Argumen Agus Sudibyo maupun Paulus Widiyanto adalah valid. Agar dapat dianggap sebagai medium jurnalistik dan sebagai sebuah sumber berita yang dapat diandalkan, media online perlu mengambil etika dan prinsip-prinsip jurnalistik, termasuk verifikasi. Bagi sejumlah kelompok media yang sudah mapan seperti Kompas, Tempo, atau The Jakarta Post, implementasi etika jurnalistik dari media cetak ke kanal online mungkin tidak menjadi masalah, tetapi lain halnya dengan perusahaan media lain. Beberapa kanal media, seperti Vivanews yang tidak memiliki publikasi cetak, juga menerapkan prinsip- prinsip dasar jurnalisme dalam praktiknya.

Tetap ada prinsip jurnalisme itu nyawanya adalah verifikasi … line of verification itu coba kita tegaskan. Mana ranah social media, mana ranah jurnalisme, supaya kita masih bisa pakai yang ini, tapi dia harus melewati garis verifikasi dari berita yang masuk (N. Patria, Vivanews.com, wawancara, 17/10/2011, huruf miring ungkapan asli narasumber).

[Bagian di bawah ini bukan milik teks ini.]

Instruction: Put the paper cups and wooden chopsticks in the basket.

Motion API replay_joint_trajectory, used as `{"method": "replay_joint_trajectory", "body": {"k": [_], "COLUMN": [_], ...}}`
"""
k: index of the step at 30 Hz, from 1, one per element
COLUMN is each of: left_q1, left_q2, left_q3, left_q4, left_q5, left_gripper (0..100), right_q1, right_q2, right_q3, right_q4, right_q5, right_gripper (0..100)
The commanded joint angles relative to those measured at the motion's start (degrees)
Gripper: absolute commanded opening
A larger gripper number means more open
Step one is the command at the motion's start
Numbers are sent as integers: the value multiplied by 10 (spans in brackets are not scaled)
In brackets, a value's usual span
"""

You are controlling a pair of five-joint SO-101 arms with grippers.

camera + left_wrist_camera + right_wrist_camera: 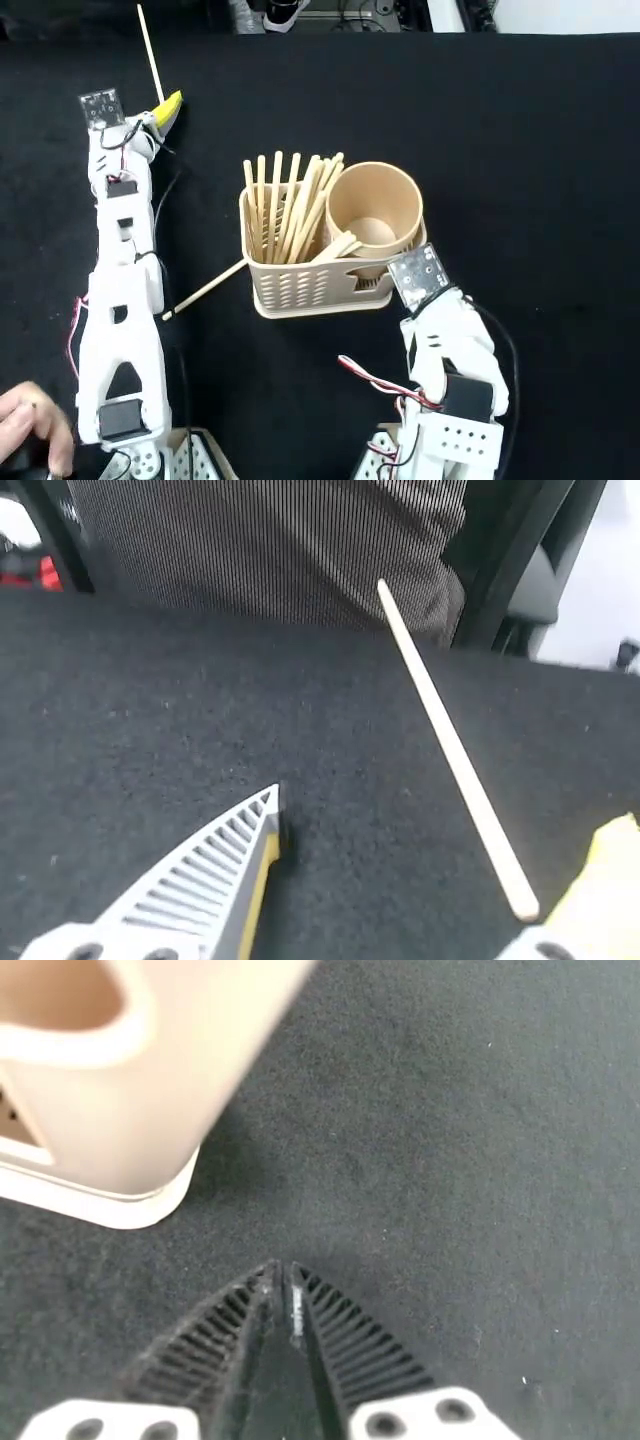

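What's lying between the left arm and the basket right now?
One loose chopstick lies slanted on the black cloth between the left arm and the basket, as the high view shows.

The basket [300,290] is set on the middle of the tabletop [540,150], just ahead of the right arm's jaws, with its near right corner [100,1195] close beside their tips. Within it, a bundle of chopsticks [285,205] is stood in the part farther from those jaws, and a paper cup [375,215] is seated in the part nearer them. A single chopstick [205,290] is laid on the tabletop between the left arm [120,300] and the basket, one end reaching the basket's near left corner. Ahead of the left arm's jaws a second chopstick [455,750] is laid, its near end placed between them, close to one jaw and well apart from the other, the rest stretched toward the tabletop's far edge.
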Motion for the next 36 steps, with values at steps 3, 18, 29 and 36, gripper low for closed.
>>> {"method": "replay_joint_trajectory", "body": {"k": [3,18,29,36], "left_q1": [-6,-18,-18,-18], "left_q2": [21,20,20,20], "left_q3": [48,132,132,131], "left_q4": [-40,-84,-84,-84], "left_q5": [25,24,23,23], "left_gripper": [461,458,457,457], "right_q1": [-1,-1,-1,-1], "right_q2": [-28,-28,-28,-28], "right_q3": [-1,-1,-1,-1], "right_q4": [4,4,4,4], "right_q5": [4,4,4,4], "right_gripper": [12,12,12,12]}}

Meskipun begitu, berita online yang real-time dan berita yang berbasis media sosial umumnya mengabaikan prinsip-prinsip dasar ini, maka lebih baik menganggap mereka sebagai bagian dari ruang publik daripada bagian dari jurnalisme. Tentu saja, peningkatan derajat media online menjadi sumber berita yang valid masih membutuhkan waktu cukup lama. Beberapa langkah harus dilakukan, salah satunya sudah dilakukan oleh Dewan Pers: mengeluarkan panduan berita untuk media cyber.

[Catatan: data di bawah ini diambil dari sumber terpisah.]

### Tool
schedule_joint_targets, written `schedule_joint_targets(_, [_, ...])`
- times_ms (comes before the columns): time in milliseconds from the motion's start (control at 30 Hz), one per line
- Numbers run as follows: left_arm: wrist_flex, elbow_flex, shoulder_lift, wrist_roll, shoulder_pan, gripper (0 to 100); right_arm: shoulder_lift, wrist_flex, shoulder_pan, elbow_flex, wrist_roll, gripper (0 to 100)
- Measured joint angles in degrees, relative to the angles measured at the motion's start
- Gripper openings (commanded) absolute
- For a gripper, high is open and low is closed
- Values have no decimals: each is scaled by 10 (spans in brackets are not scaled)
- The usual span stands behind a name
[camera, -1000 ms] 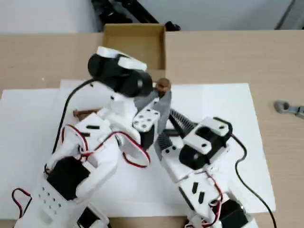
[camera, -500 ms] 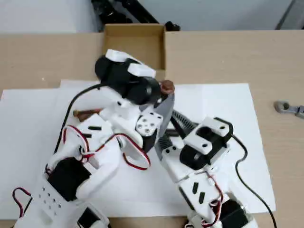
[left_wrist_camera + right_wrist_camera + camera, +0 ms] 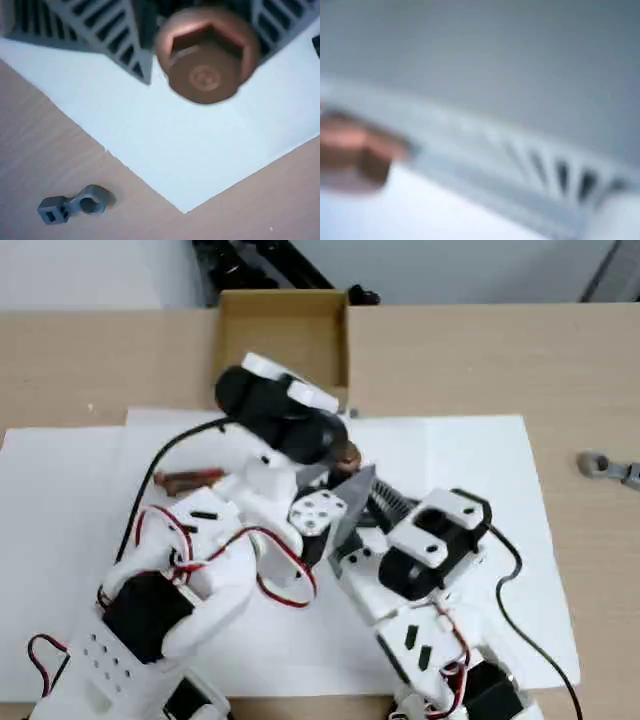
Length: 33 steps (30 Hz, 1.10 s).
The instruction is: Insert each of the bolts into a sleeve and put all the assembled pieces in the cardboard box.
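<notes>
My left gripper point(image 3: 345, 465) hangs over the white paper point(image 3: 470, 470), a little in front of the cardboard box point(image 3: 285, 335), shut on a brown bolt point(image 3: 346, 453). In the left wrist view the bolt's hexagonal head point(image 3: 205, 55) sits between the grey ribbed fingers point(image 3: 95, 30). A grey sleeve point(image 3: 598, 465) lies on the bare table at the far right, also seen as the sleeve point(image 3: 75, 205) past the paper's corner. My right gripper point(image 3: 375, 502) lies low beside the left one, partly under it. The right wrist view is blurred, with a brown shape point(image 3: 350, 155) at one side.
A second brown piece point(image 3: 190, 480) lies on the paper to the left of the left arm. The box stands open at the back edge of the paper. Both arms crowd the middle of the paper; the right side has free room.
My left gripper has swung the bolt away from the box's front corner, nearer and lower over the paper, towards the right gripper. The right arm has kept still.
</notes>
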Motion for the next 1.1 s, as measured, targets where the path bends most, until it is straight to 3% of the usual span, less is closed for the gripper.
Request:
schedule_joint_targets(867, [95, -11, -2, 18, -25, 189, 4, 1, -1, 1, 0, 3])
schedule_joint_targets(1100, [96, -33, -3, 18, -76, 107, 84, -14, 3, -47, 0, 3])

Ketiga masalah utama yang dihadapai media online ini merupakan hal yang sentral dan membutuhkan penanganan yang serius untuk memastikan perkembangan media online yang sehat. Mereka saling terkait satu sama lain, membuat ketiga masalah dan respon terhadapnya menjadi sistemik. Contohnya, adalah tidak mungkin untuk mengatasi masalah mengenai keabsahan di media online jika tidak ada regulasi yang jelas atau tidak adanya jurnalisme yang berkualitas. Pada saatnya, teratasinya masalah infrastruktur akan meningkatkan kualitas media online dan juga kualitas jurnalis-jurnalisnya. Begitu juga sebaliknya, hanya melalui jurnalisme berkualitaslah media online akan memperoleh validitas dan reputasi sebagai sebuah medium yang penting ketika infrastruktur sudah tersebar secara merata. Di antara ketiga masalah utama ini, di bagian berikutnya kami memfokuskan pada infrastruktur karena sudah jelas infrastruktur merupakan masalah paling mendasar yang menjadi penyokong perkembangan media online di Indonesia.